Что заставило его обернуться? Из почтового ящика торчал угол конверта, а почтальон еще не подъезжал. Ею скрипучий велосипед слышен издалека.
Почтовый ящик был укреплен с внутренней стороны калитки. Калитка оказалась приоткрытой и заскрипела под рукой Петера. Он потянул на себя влажную от росы ручку и невольно вздрогнул.
Да, это и был тот самый звук! Металлический щелчок щеколды. При свете дня совсем не страшный, но… Но, значит, все же не приснился Петеру, и ночью кто-то побывал в саду. Побывал и оставил телеграмму.
«Корреспонденту газеты «Завтрашний день», — прочел Петер и разорвал коричневую бандероль.
Через минуту журналист хлопал себя по карманам в поисках сигарет, руки дрожали от волнения и азарта: этой ночью в сад заглянула сама Большая Сенсация. Уж если из яблока, сорванного русским школьником в чьем-то саду, Петер мог приготовить остренькое газетное блюдо, то сейчас масть сама шла ему в руки.
Была одна закавыка. «Завтрашний день» принципиально выступал против насилия. Впрочем, всем известно, что террористы — это палестинцы и прочие арабы. Если же силу в качестве аргумента выдвигают патриотически настроенные люди, это совсем другое дело. А «Фронт освобождения от русских оккупантов» — организация, несомненно, патриотическая.
Петер ощутил легкий зуд в подушечках пальцев. Сложившиеся в голове фразы требовали выхода на монитор компьютера. Первая полоса вечернего выпуска обеспечена. Материал будет сенсацией недели, а то и месяца — жаркого месяца в середине лета, названного по имени римского императора. Петер резво потрусил к дому.
Заканчивая репортаж о русском аэродроме и местных патриотах, Петер Дембински чувствовал себя триумфатором не в меньшей степени, чем Юлий Цезарь после выигранного сражения. «Итак, — мерцали на экране строки завершающего абзаца, — командир русских летчиков поставлен перед серьезным выбором. Ваш корреспондент не знает имен тех, кто бросил вызов, предъявил давно назревшие требования. Как местному уроженцу мне известно лишь то, что в городе Охотничья Деревня у Края Луга все мужчины владеют оружием».

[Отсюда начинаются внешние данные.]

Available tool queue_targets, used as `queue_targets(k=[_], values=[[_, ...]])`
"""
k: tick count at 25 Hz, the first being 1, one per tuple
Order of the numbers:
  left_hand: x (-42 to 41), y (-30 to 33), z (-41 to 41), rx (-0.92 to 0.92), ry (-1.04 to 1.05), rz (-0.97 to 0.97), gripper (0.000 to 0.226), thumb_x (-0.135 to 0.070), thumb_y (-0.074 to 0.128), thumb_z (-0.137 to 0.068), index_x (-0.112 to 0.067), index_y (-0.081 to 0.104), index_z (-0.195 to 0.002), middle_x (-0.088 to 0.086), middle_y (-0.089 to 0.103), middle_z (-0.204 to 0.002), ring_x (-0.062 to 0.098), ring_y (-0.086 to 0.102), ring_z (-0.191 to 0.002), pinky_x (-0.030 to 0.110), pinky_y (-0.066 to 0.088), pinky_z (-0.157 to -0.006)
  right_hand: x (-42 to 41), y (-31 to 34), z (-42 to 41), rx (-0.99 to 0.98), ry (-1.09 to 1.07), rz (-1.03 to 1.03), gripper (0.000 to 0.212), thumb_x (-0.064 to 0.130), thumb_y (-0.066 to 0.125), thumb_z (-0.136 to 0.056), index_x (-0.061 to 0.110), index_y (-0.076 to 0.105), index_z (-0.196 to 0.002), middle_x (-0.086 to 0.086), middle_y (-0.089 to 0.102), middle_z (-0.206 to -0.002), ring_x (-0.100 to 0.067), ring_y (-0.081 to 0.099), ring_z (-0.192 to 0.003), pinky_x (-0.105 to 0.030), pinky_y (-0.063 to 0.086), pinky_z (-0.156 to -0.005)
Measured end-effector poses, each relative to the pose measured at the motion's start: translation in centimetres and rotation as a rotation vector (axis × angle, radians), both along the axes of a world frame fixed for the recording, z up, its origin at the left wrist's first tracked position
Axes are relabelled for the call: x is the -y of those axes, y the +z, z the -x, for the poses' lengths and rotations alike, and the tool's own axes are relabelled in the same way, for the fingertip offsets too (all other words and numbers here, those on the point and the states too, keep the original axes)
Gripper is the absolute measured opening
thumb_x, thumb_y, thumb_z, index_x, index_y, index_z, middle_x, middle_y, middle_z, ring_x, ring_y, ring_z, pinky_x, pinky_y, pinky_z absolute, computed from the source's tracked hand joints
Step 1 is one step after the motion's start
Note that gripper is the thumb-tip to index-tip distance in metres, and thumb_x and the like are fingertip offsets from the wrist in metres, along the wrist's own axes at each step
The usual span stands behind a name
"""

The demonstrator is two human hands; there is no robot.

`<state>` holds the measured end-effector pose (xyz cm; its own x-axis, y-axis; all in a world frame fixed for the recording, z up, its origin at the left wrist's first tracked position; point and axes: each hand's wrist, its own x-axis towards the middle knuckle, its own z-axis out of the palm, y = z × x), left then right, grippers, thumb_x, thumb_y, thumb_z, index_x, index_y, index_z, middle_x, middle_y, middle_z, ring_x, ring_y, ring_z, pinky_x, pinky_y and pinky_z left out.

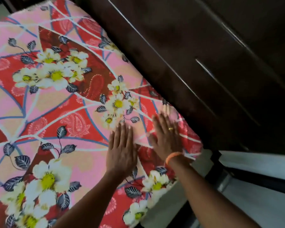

Теперь можно перевести дух. Покурить без спешки и пропустить двойную стопку рома. Бог хранит детей и пьяниц!
В мансарде соседнего дома распахнулось окно. Пьяница в наличии, а вот и… Да нет, бюст у этой девочки отнюдь не детский!
Петер дружески помахал Еве початой бутылкой. Между ними было метров десять. Десять метров и — восемнадцать лет разницы.
Петер вздохнул. Ева улыбнулась. Петер отстучал последнюю фразу репортажа: «Курок взведен!»
8. Небо было голубым
Подполковник Вадим Бокай сам вылетел на разведку погоды. Прошедшая в тревогах ночь не оставила следа на его лице. Хмуриться заставляло голубое небо за остеклением кабины — чистое до самого горизонта. Или окоема — слова, имевшие русскую душу, больше нравились Бокаю. Но, как ни называй, эта воображаемая линия не потемнеет от штриховки дождя, не задернется облаками, чего страстно желал бы Вадим.